* _Work to complete_: Show each line of the entries below in which the word "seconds" appears.
===== Exercise materials =====
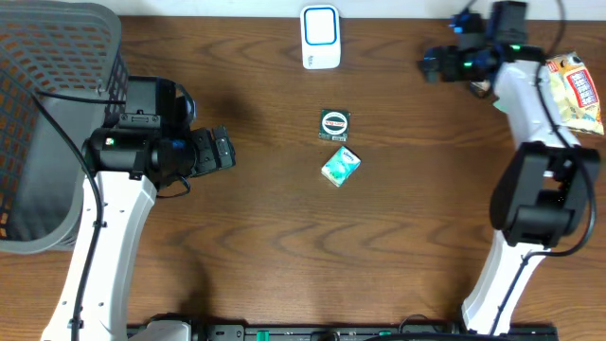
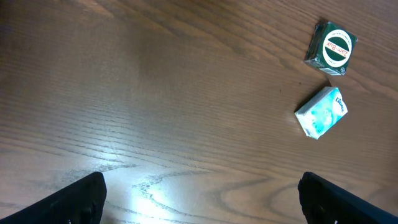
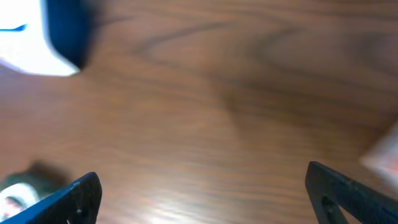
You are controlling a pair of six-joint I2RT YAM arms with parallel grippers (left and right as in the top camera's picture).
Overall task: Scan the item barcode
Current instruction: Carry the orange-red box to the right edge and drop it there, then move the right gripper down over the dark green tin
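A dark brown wood-grain table point(image 1: 398, 246) catches soft overhead glare.

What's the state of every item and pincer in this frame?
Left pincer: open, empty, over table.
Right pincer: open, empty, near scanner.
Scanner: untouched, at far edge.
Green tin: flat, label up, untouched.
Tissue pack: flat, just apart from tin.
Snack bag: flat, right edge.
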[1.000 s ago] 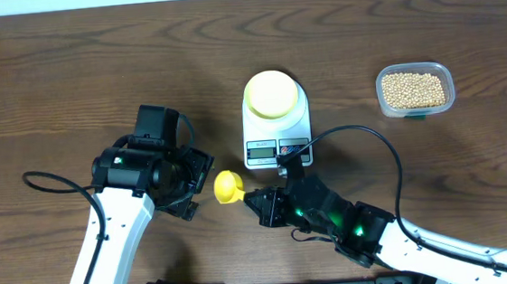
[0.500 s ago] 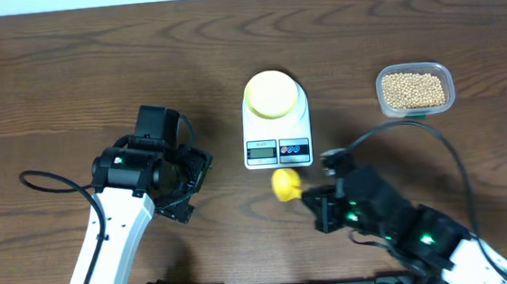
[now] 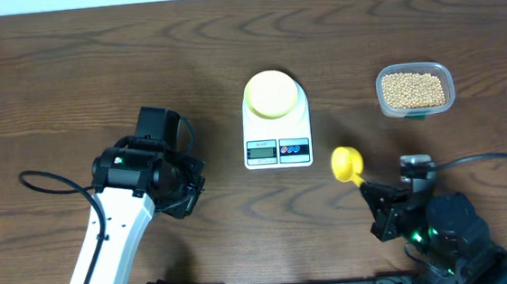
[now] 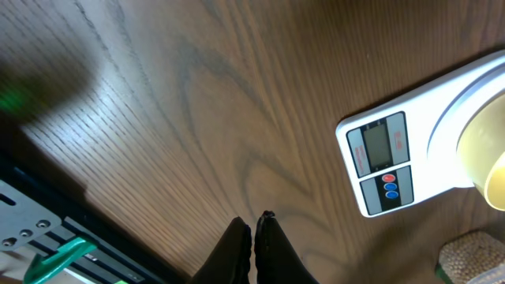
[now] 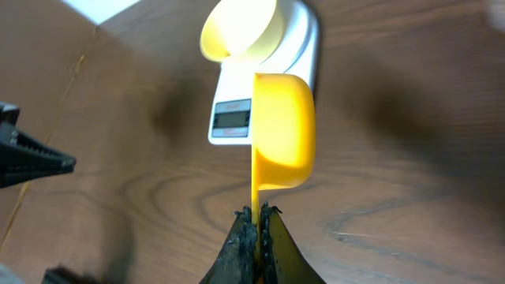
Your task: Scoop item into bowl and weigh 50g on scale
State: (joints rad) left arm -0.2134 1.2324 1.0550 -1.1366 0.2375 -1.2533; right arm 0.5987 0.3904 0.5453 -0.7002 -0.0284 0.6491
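Note:
The white scale (image 3: 276, 133) stands mid-table with the pale-yellow bowl (image 3: 270, 94) on its top. Tan beans (image 3: 414, 89) fill a clear tub at the far right. My right gripper (image 3: 372, 192) is shut on the handle of a yellow measuring spoon (image 3: 346, 163), held just right of the scale's front. In the right wrist view the gripper (image 5: 256, 211) pinches the thin handle, and the empty spoon cup (image 5: 284, 130) hangs in front of the scale (image 5: 233, 118) and bowl (image 5: 237, 30). My left gripper (image 4: 254, 225) is shut on nothing, left of the scale (image 4: 394, 166).
The clear tub (image 3: 446, 74) sits back right, about a hand's width from the scale. A black cable (image 3: 500, 161) loops over the table by the right arm. The dark rail (image 4: 47, 229) along the table's front edge shows in the left wrist view.
The right arm has carried the yellow spoon from left of the scale's front, past it, to its right. The left gripper has closed from open and stayed in place.

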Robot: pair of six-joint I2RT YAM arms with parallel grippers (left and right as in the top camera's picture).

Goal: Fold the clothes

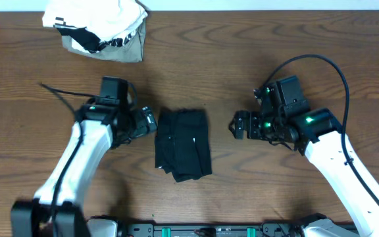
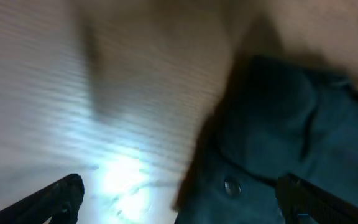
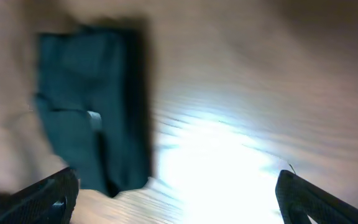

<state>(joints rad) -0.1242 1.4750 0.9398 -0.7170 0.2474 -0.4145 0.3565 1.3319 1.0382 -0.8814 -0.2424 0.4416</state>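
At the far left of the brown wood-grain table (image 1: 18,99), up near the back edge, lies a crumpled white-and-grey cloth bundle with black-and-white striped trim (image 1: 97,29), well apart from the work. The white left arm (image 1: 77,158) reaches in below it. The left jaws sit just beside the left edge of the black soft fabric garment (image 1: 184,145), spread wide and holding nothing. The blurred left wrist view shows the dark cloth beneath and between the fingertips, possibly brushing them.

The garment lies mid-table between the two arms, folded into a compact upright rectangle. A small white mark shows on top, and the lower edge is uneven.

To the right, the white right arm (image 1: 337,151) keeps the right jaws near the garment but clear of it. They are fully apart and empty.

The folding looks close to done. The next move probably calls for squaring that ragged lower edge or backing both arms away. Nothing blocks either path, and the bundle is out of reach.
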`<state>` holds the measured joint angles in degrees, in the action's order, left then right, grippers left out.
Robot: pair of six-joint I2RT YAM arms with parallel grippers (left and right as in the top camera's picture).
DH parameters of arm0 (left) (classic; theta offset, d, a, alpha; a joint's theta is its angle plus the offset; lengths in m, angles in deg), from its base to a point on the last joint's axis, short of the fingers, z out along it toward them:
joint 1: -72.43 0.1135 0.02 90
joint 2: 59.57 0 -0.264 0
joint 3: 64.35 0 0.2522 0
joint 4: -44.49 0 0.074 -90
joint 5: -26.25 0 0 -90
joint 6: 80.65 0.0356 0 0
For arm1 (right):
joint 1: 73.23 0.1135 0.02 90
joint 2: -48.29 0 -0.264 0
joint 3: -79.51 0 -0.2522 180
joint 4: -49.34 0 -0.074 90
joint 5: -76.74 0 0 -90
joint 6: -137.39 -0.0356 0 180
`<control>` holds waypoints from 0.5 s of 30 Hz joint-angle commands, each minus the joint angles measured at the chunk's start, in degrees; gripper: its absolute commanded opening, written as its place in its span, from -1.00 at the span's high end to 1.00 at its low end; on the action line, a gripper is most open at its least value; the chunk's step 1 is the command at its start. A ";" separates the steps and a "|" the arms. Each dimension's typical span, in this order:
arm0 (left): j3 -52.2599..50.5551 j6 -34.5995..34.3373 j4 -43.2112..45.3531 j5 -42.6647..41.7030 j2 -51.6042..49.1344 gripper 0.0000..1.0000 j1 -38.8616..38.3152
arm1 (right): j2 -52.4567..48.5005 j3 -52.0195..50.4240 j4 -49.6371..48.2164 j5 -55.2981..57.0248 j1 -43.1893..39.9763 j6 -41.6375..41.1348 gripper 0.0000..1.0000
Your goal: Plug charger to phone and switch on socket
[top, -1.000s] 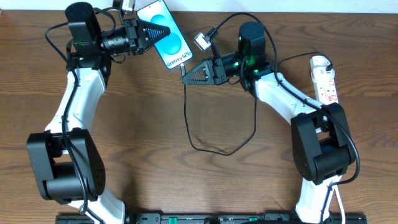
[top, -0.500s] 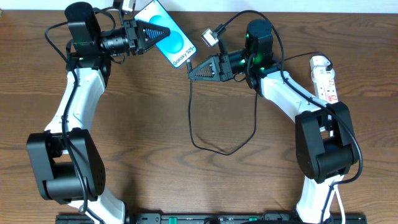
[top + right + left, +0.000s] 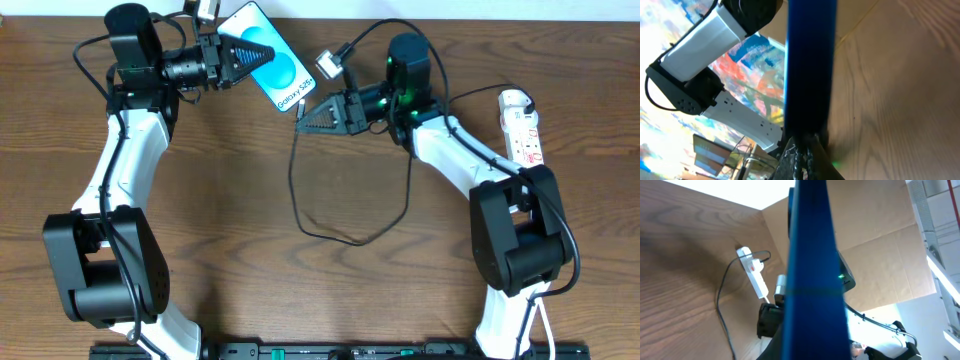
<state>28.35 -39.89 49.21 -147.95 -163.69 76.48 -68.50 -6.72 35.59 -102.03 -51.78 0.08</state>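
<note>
My left gripper (image 3: 250,52) is shut on the phone (image 3: 283,75) and holds it off the table at the back, its blue screen facing up. In the left wrist view the phone (image 3: 812,270) is an edge-on blue band. My right gripper (image 3: 300,122) is shut on the charger's small black plug, right at the phone's lower end. In the right wrist view my fingers (image 3: 807,150) sit directly under the phone's edge (image 3: 810,60); the plug itself is hidden. The black cable (image 3: 350,240) loops over the table. The white socket strip (image 3: 523,125) lies at the far right, also in the left wrist view (image 3: 756,275).
A small silver adapter (image 3: 328,66) hangs on the cable just right of the phone. The strip's white cord runs along my right arm. The table's back edge is right behind the phone.
My right gripper swung slightly right with the plug, then back left to the phone's lower end. The cable loop has shifted left. The phone has moved a little to the right.
</note>
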 commanded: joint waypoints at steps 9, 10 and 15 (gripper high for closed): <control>-0.13 0.76 0.52 -3.65 1.14 0.86 -0.48 | -0.55 0.44 -0.09 -0.55 0.92 0.61 0.98; -0.13 0.76 0.52 -3.65 1.14 0.85 -0.48 | -0.55 0.44 -0.09 -0.55 1.11 0.63 0.99; -0.13 0.74 0.52 -2.99 1.14 0.85 -0.44 | -0.55 0.44 -0.07 -0.55 2.16 0.61 0.98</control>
<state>28.26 -39.87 49.21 -148.76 -163.69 76.48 -68.50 -6.72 35.59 -102.03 -50.86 0.08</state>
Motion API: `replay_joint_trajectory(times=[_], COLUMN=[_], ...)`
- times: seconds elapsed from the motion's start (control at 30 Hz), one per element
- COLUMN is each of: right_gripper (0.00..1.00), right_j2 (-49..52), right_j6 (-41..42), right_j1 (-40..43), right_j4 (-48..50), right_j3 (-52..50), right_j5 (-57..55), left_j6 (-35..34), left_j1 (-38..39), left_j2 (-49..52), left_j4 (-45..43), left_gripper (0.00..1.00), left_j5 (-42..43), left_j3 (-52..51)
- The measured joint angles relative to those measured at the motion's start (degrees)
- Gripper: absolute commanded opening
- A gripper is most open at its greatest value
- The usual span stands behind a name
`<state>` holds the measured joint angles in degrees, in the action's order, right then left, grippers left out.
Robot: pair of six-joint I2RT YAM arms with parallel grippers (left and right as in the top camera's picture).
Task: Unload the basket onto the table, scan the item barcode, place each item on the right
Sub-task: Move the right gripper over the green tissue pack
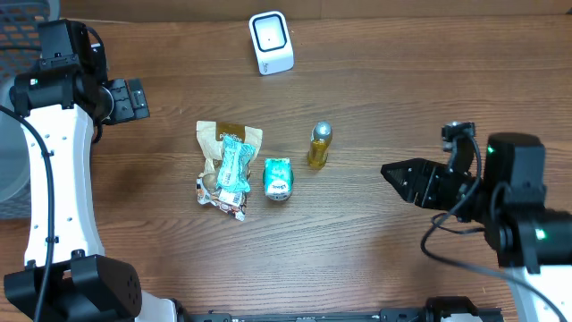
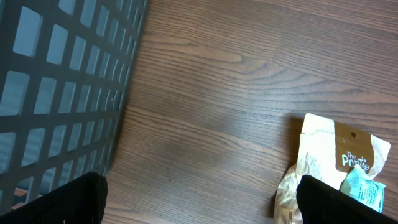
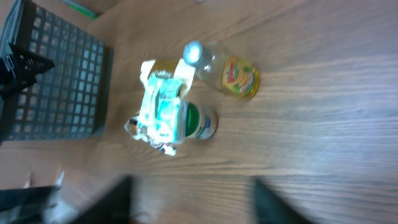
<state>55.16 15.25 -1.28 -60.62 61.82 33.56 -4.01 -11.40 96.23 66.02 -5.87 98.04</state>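
Wooden table (image 1: 375, 259) seen from above, the robot's two arms reaching in from the near edge. Nearest, on the right, the right gripper (image 1: 393, 174) hangs over bare wood and points left toward the items. Its wrist camera is blurred, but it shows the fingers (image 3: 118, 199) apart with nothing between them.

The items lie in a small group at the middle of the table, none of them held. A green can (image 1: 279, 177) lies on its side. Just to its left a teal packet (image 1: 233, 165) lies across a beige pouch (image 1: 229, 136), with a crumpled wrapper (image 1: 217, 197) at the pouch's near end. A yellow bottle (image 1: 320, 146) with a silver cap lies just right of the can and a little farther back.

Farther back on the left, the left gripper (image 1: 134, 98) hangs with its fingers spread wide and empty, beside a black basket (image 2: 62, 87). At the far edge, well apart from the items, stands a white scanner (image 1: 271, 42).
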Motion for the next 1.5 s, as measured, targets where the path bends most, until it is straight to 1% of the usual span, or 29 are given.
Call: replay_joint_trajectory(times=[0.1,0.17,0.33,0.6,0.67,0.73,0.77,0.93,1.13,1.37,1.5], right_gripper=[0.28,0.31,0.44,0.52,0.57,0.63,0.64,0.62,0.59,0.58,0.52], right_j2=[3.1,4.6,8.4,15.5,17.7,20.0,21.0,27.2,33.4,34.7,34.7], right_j6=[0.1,0.2,3.0,10.6,12.8,14.6,15.1,16.7,17.4,17.6,17.6], right_j1=[-0.9,-2.6,-10.6,-27.8,-31.6,-34.5,-35.6,-38.8,-38.9,-38.9,-38.9], right_j4=[-0.1,-0.1,1.2,7.6,9.7,11.7,12.7,17.7,20.8,24.6,26.8], right_j3=[0.0,0.0,0.0,0.0,0.0,0.0,0.0,0.0,0.0,0.0,0.0], right_j5=[1.7,2.3,0.9,-9.6,-13.1,-15.9,-16.9,-19.9,-21.0,-21.2,-22.0], left_j6=[0.0,0.0,0.0,0.0,0.0,0.0,0.0,0.0,0.0,0.0,0.0], left_j1=[0.0,0.0,0.0,0.0,0.0,0.0,0.0,0.0,0.0,0.0,0.0], left_j2=[0.0,0.0,0.0,0.0,0.0,0.0,0.0,0.0,0.0,0.0,0.0], left_j4=[0.0,0.0,0.0,0.0,0.0,0.0,0.0,0.0,0.0,0.0,0.0], left_gripper=[1.00,1.00,0.99,0.99,1.00,1.00,1.00,0.99,0.99,0.99,1.00], left_j5=[0.0,0.0,0.0,0.0,0.0,0.0,0.0,0.0,0.0,0.0,0.0], left_j3=[0.0,0.0,0.0,0.0,0.0,0.0,0.0,0.0,0.0,0.0,0.0])
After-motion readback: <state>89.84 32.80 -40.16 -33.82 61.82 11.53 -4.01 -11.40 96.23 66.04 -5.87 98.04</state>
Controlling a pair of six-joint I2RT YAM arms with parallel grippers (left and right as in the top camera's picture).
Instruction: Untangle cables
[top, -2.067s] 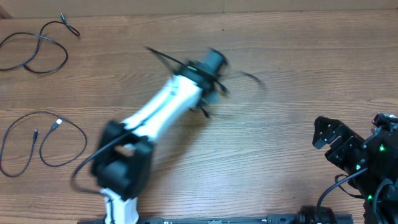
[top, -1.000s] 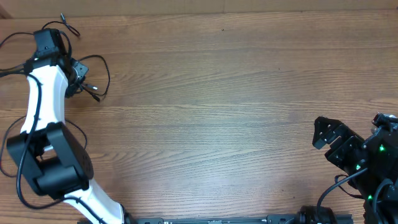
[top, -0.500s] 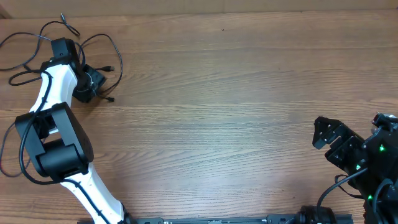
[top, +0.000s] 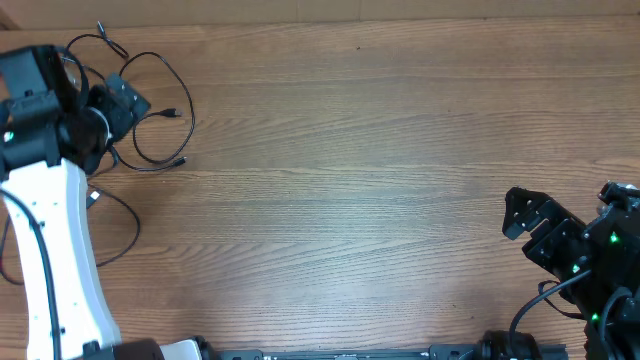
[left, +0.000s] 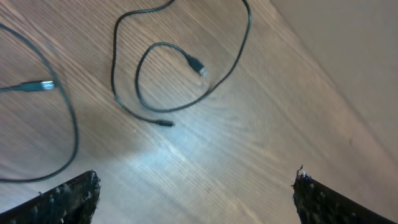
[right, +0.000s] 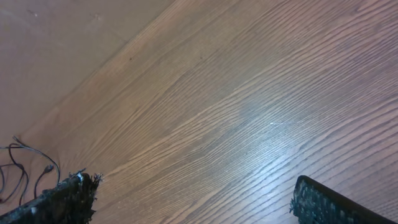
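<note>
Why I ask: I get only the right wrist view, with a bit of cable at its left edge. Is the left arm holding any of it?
Observer: No. The left gripper hangs over the table with its jaws wide apart and nothing between them.
Operator: Where is the nearest cable to it?
Observer: A looped cable lies flat on the wood beside that gripper, on the side toward the table's middle, with both plug ends free.
Operator: Any others near that arm?
Observer: Yes, a second cable curves along the white left arm, nearer the base, with a silvery plug at one end.
</note>
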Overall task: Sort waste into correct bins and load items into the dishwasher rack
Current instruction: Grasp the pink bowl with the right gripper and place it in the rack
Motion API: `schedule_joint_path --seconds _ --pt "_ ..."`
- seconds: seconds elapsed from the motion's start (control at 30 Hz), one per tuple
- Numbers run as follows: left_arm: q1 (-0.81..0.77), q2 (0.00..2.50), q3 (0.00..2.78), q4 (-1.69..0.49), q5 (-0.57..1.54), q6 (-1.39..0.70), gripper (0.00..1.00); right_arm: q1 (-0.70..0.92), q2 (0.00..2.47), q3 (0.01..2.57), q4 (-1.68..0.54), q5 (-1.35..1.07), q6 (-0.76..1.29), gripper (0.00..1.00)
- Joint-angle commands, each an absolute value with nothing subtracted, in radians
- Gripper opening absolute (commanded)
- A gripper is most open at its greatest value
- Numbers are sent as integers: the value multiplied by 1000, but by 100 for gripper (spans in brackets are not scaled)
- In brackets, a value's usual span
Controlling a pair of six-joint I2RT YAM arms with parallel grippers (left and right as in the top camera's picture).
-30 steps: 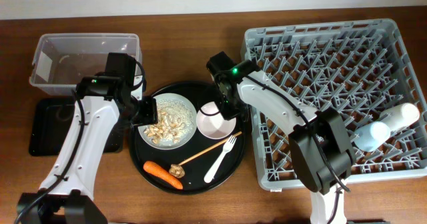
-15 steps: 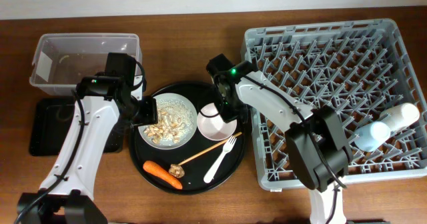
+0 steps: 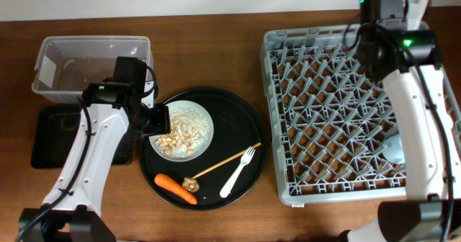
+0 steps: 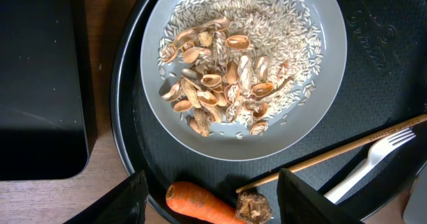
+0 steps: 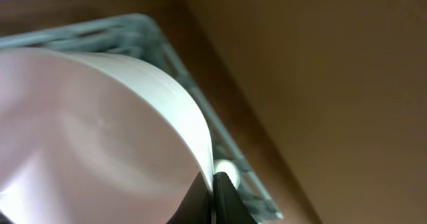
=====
* _Reply to the task_:
- times: seconds elapsed from the motion's start (control at 30 Hz), one per element
Motion API: `schedule_joint_path --seconds _ --pt "_ ..."`
- seconds: seconds elapsed from the motion's start (control at 30 Hz), one per tuple

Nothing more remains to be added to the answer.